### ACTION ITEM:
Reproduce only what runs from the line containing "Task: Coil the" to the line containing "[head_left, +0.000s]" in the records below, inclusive. Keep it exact, and keep the pictures out.

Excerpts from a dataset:

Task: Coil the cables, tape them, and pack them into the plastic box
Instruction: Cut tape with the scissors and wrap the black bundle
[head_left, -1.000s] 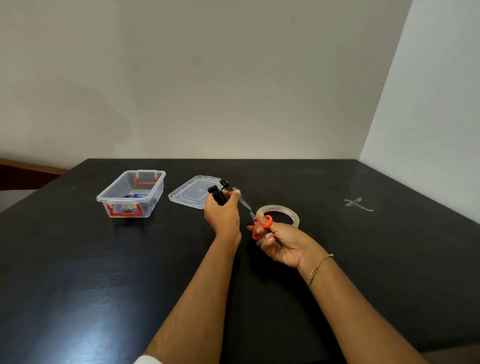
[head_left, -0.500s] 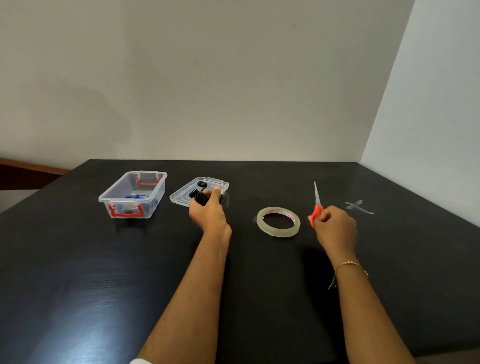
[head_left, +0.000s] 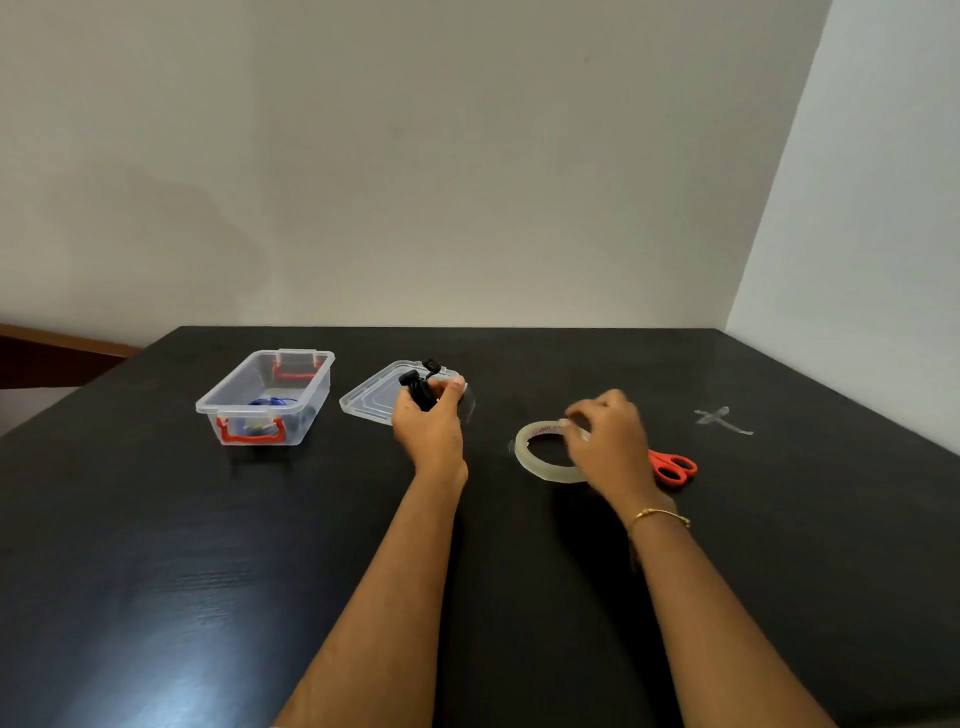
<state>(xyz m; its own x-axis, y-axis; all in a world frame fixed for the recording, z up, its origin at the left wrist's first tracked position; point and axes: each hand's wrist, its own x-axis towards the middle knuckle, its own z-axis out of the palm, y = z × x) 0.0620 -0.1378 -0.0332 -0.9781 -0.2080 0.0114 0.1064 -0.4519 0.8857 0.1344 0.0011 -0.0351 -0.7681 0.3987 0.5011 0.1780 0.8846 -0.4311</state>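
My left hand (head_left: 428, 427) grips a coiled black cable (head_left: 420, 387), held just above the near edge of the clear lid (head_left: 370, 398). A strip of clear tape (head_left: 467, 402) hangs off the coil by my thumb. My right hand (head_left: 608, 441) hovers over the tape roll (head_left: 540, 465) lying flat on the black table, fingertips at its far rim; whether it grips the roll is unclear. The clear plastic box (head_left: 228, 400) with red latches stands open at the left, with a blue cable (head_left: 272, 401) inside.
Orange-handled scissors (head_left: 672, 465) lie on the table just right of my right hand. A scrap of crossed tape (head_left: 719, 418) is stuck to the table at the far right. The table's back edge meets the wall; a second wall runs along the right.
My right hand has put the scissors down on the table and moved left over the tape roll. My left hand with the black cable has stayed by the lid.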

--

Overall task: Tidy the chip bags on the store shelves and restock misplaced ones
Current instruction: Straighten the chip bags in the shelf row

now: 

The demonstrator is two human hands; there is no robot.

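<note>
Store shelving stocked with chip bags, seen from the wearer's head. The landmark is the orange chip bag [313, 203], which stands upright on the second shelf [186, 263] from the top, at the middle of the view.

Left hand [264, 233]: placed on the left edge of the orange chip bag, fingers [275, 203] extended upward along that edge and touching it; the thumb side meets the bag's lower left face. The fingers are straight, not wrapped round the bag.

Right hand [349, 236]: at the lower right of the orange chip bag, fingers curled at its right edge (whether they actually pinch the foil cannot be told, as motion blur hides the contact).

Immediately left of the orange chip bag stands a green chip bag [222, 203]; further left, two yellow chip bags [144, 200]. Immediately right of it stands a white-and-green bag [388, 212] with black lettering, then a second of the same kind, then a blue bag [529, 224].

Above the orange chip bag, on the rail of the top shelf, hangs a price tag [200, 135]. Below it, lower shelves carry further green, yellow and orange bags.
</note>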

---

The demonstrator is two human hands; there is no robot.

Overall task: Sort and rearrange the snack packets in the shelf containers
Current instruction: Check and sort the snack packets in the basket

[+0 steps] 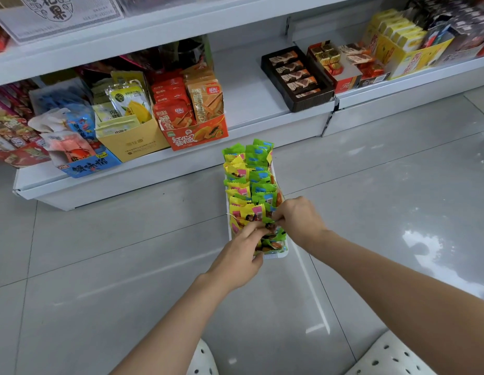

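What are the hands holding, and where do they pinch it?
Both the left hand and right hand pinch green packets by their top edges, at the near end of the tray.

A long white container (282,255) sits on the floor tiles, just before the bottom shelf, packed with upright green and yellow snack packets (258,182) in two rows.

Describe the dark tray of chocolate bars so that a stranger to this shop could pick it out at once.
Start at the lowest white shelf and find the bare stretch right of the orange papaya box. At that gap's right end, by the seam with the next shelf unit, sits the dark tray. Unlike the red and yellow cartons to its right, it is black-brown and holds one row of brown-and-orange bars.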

### SOLUTION FOR THIS EXERCISE:
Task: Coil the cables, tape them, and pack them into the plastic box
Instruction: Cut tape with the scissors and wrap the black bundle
[head_left, -1.000s] 
[head_left, -0.500s] 
[head_left, +0.000s] 

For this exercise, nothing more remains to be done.